> _Task brief_
Repeat each line of the data below exactly, but skip the pictures.

*** Opening Data excerpt ***

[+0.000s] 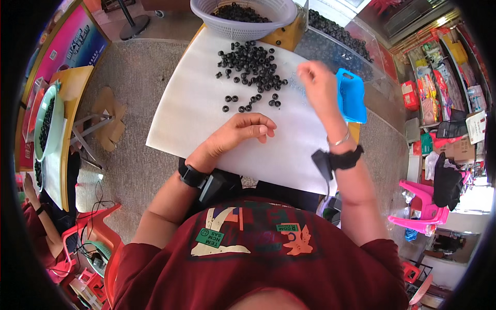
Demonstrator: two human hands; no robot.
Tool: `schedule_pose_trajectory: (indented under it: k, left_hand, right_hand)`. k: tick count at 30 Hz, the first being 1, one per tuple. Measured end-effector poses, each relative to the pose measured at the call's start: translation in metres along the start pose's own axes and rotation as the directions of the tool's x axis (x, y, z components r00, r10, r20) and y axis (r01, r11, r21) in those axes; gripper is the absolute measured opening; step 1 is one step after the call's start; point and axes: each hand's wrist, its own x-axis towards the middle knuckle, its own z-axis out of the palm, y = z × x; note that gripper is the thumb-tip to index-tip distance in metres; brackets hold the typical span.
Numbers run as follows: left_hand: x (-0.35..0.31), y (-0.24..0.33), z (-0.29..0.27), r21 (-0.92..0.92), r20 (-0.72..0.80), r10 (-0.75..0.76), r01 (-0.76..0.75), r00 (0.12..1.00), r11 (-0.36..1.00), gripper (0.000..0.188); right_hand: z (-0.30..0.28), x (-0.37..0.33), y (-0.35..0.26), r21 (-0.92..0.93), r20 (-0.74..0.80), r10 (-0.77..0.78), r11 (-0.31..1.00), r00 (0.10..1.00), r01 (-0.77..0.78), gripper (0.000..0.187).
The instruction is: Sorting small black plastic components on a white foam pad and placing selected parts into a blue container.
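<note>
Small black ring-like pieces with a hole (253, 64) lie in a loose heap on the white tabletop (191, 103), with several strays nearer me. My left hand (240, 133) hovers just on my side of these strays. Its fingers are curled in toward the thumb, and whatever they may hold is hidden. Farther off at the right, my right hand (318, 85) is held over the table edge beside a blue plastic basket (352, 98). Its fingers are bent together and a little blurred, so I cannot make out anything between them.
A pale lavender colander (243, 31) with more black pieces stands at the far edge. A clear bin (330, 51) of black pieces is at the far right. On the left, a person's arm (44, 217) is near another table with a green basin (49, 121).
</note>
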Motion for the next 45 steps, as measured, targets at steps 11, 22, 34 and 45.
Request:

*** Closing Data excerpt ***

> _Task solution_
[+0.000s] 
Demonstrator: two human hands; no robot.
Tool: `schedule_pose_trajectory: (indented under it: k, left_hand, right_hand)`. k: tick count at 30 Hz, the first being 1, one per tuple. Measured end-effector poses, each relative to the pose measured at the call's start: translation in metres along the start pose's own axes and rotation as the directions of the tool's x axis (x, y, z components r00, r10, r20) and y axis (r01, r11, r21) in those axes; gripper is the absolute measured opening; step 1 is one step after the call's start; point and axes: each hand's wrist, its own x-axis towards the middle knuckle, its own z-axis out of the palm, y = z × x; note that gripper is the thumb-tip to index-tip distance in metres; brackets hold the typical span.
Numbers run as follows: left_hand: x (-0.35..0.31), y (-0.24..0.33), z (-0.29..0.27), r21 (-0.92..0.92), r20 (-0.72..0.80), r10 (-0.75..0.76), r01 (-0.76..0.75), r00 (0.12..1.00), r11 (-0.36..1.00), gripper (0.000..0.188); right_hand: z (-0.30..0.28), x (-0.37..0.33), y (-0.35..0.26), r21 (-0.92..0.93), r20 (-0.74..0.80), r10 (-0.77..0.78), r11 (-0.31..1.00), r00 (0.10..1.00), r01 (-0.77..0.78), gripper (0.000..0.187).
The instruction is: Sorting small black plastic components on a white foam pad and placing selected parts into a blue container.
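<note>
Small black ring-like pieces with a hole (253, 64) lie in a loose heap on the white tabletop (191, 103), with several strays nearer me. My left hand (240, 133) hovers just on my side of these strays. Its fingers are curled in toward the thumb, and whatever they may hold is hidden. Farther off at the right, my right hand (318, 85) is held over the table edge beside a blue plastic basket (352, 98). Its fingers are bent together and a little blurred, so I cannot make out anything between them.
A pale lavender colander (243, 31) with more black pieces stands at the far edge. A clear bin (330, 51) of black pieces is at the far right. On the left, a person's arm (44, 217) is near another table with a green basin (49, 121).
</note>
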Motion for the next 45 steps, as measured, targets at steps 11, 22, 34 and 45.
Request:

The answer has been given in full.